List:Commits« Previous MessageNext Message »
From:Øystein Grøvlen Date:April 8 2011 9:56am
Subject:Re: bzr commit into mysql-trunk branch (roy.lyseng:3358) Bug#11822517
View as plain text  
Hi Roy,

I think the patch looks good.  By encapsulating this part of the
optimizer in a separate class, it should be easier to understand what
belongs together.  See in-line for more specific comments.

I also wonder whether you have resolved with Ole-John the issue he
raised in an earlier email about conflicts with bug#58225 / bug#41740.

Also, you are introducing a new variant "semi join" that I do not
think exists in the code comments before.  AFAIK, semi is a prefix
(expect in special cases like the semis of a sporting tournament), and
it should be either "semi-join" or just "semijoin".

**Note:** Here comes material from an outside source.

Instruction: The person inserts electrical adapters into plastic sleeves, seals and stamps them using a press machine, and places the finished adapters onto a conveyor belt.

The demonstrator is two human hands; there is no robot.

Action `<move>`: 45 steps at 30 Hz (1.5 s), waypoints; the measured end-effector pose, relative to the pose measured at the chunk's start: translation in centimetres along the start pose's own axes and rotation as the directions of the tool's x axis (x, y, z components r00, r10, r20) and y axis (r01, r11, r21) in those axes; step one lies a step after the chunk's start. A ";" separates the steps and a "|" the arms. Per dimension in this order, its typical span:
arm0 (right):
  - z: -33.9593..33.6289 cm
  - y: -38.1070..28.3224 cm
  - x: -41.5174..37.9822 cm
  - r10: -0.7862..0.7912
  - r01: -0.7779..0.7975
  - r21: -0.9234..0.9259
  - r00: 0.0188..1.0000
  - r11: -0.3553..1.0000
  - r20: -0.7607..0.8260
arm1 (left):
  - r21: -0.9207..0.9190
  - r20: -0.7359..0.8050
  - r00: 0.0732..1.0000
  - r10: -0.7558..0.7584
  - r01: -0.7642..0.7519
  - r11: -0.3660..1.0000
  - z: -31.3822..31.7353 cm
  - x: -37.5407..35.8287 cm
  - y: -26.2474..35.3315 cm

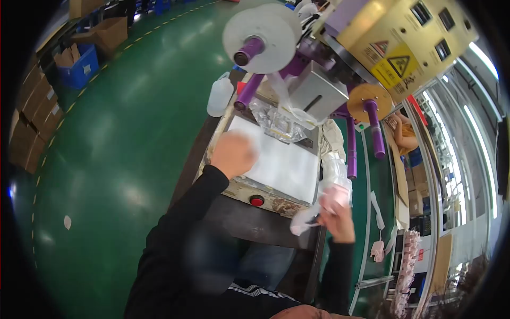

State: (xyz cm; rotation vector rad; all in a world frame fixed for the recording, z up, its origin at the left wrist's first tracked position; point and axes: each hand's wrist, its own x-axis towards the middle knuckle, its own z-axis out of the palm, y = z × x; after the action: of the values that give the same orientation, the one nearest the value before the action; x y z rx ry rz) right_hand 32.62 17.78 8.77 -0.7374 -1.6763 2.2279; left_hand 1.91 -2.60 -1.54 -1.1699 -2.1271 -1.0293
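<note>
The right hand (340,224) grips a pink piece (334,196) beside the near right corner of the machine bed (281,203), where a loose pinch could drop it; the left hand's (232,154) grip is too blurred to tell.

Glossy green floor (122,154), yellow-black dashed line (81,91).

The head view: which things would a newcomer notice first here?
The big gold machine head with its yellow warning label fills the upper right. Left of it hangs a round white reel on a purple rod. Below, a red button sits on the worn front edge.
</note>
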 end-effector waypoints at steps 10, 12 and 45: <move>7.0 2.6 21.9 -0.429 0.295 -0.880 0.895 0.371 0.119 | -0.042 0.027 1.000 -0.011 0.012 0.999 -0.5 -0.3 -0.6; 6.9 2.4 23.5 -0.563 0.337 -0.938 0.792 0.078 0.237 | -0.069 0.046 0.999 -0.008 0.011 0.998 -0.4 -0.2 -0.5; 2.4 4.9 15.8 -0.593 0.357 -0.934 0.749 -0.015 0.295 | 0.067 -0.201 0.949 -0.244 0.261 0.963 -5.2 -3.9 0.3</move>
State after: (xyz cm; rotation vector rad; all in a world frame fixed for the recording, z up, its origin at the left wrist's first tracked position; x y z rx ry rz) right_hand 18.55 22.06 0.81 -0.3608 -2.6020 0.2855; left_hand 4.48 -8.58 -1.21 -0.7348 -2.1817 -1.0917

On 04/ 6/11 01:57 PM, Roy Lyseng wrote:
 > #At file:///home/rl136806/mysql/repo/mysql-work5/ based on 
revid:tor.didriksen@stripped
 >
 >   3358 Roy Lyseng	2011-04-06
 >        Bug#11822517: Refactor call interface of choose_plan()
 >
 >        Part 1 - create class Optimize_table_order.
 >
 >        This patch creates a class that is used to optimize the join 
order of
 >        tables in a query. The main purpose of the refactoring is to 
simplify
 >        function interfaces and to encapsulate information needed to 
perform
 >        optimization in a dedicated class.
 >
 >        The following existing functions are added to the class:
 >          choose_table_order() - renamed from choose_plan()
 >          check_interleaving_with_nj()
 >          advance_sj_state()
 >          backout_nj_sj_state()
 >          optimize_straight_join()
 >          greedy_search()
 >          best_extension_by_limited_search()
 >          optimize_wo_join_buffering()
 >          determine_search_depth()
 >
 >        sql/sql_select.cc
 >          New class definition, see above for details.
 >
 >        sql/sql_select.h
 >          Added all_table_map (map of tables in query) to JOIN class.
 >          cur_embedding_map has been moved to class Optimize_table_order.
 >          Commented const_table_map, found_const_table_map and outer_join.
 >
 >      modified:
 >        sql/sql_select.cc
 >        sql/sql_select.h
 > === modified file 'sql/sql_select.cc'
 > --- a/sql/sql_select.cc	2011-03-29 07:30:44 +0000
 > +++ b/sql/sql_select.cc	2011-04-06 11:56:55 +0000

...

 > @@ -279,6 +260,94 @@ TABLE *create_duplicate_weedout_tmp_tabl
 >   Item_equal *find_item_equal(COND_EQUAL *cond_equal, Field *field,
 >                               bool *inherited_fl);
 >
 > +/**
 > +  This class determines the optimal join order for tables within
 > +  a basic query block, ie a query specification clause, possibly 
extended
 > +  with semi joined tables from embedded subqueries.
 > +
 > +  This class takes as prerequisite a join class where all 
dependencies among
 > +  tables have been sorted out, all possible access paths have been
 > +  sorted out, and all statistics information has been filled in.
 > +
 > +  The class has a sole public function that will calculate the most
 > +  optimal plan based on the inputs and the environment, such as 
prune level
 > +  and greedy optimizer search depth. For more information, see the
 > +  function headers for the private functions greedy_search() and
 > +  best_extension_by_limited_search().
 > +*/
 > +
 > +class Optimize_table_order
 > +{
 > +public:
 > +  Optimize_table_order(THD *thd, JOIN *join, TABLE_LIST *sjm_nest)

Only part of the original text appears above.